To make sure your intranet does not leak information during a vpn disconnect, perhaps vpnfailsafe would be a good idea.

In practice, even the simplest options are stupidly complex for something that should be a ubiquitous default. Realistically, what I do is usually: try to configure an access point, then discover that there is some weird kernel error/bug specific to the particular device I am using, which has never been seen on the internet, which requires a specialist network nerd, and which I don’t have time to fix.

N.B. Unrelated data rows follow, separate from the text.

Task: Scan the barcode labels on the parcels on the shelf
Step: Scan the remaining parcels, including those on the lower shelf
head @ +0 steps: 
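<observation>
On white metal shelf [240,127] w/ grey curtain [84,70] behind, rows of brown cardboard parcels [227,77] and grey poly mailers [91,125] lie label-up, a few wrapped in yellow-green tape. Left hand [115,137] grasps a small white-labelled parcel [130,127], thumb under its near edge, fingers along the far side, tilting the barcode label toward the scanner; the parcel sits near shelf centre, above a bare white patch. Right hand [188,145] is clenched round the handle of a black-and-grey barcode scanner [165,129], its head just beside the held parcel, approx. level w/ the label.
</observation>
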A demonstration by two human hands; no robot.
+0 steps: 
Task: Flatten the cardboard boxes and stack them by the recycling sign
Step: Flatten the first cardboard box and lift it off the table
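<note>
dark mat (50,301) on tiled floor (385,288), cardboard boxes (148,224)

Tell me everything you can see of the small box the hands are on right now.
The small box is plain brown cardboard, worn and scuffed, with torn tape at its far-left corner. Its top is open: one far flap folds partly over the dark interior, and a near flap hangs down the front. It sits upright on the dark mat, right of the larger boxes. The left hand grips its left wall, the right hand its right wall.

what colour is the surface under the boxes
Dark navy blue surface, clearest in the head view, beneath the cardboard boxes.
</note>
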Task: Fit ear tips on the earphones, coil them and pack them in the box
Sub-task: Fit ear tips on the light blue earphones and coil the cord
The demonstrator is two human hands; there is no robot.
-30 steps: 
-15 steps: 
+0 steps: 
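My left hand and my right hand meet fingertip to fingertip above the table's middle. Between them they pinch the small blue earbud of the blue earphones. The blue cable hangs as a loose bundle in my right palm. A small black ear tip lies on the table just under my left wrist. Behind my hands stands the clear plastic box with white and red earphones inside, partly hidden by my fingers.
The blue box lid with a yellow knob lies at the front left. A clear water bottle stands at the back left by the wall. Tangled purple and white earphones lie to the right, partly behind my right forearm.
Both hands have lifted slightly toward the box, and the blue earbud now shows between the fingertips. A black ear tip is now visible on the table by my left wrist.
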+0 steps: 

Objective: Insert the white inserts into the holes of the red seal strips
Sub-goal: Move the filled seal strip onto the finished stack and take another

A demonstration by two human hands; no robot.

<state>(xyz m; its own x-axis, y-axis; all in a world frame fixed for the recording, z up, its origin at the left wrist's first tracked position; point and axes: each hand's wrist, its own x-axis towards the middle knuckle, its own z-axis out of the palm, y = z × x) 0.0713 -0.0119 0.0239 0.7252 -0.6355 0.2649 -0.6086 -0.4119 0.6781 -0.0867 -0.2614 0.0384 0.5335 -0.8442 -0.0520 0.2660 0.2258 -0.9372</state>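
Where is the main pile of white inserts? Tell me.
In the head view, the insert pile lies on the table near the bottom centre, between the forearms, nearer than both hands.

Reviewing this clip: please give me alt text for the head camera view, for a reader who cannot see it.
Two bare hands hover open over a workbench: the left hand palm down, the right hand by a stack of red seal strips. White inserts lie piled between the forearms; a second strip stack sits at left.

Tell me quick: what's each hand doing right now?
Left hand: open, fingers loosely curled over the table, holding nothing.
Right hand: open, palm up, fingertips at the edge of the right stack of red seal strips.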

The latest version of the pi and its OS work fine, mind you, but this kind of challenge is very much typical of trying to cobble together security for non-spooks.

I am somewhere in the topmost single-digit percentiles of the population in terms of fluency in stupid geeky shit like this and it is at best marginally feasible for me to work this stuff out and set it up. Realistically most of my friends who have a worse ROI on time spent doing this are not using VPNs and therefore too much data is being leaked to unaccountable surveillance programs. The world is awful.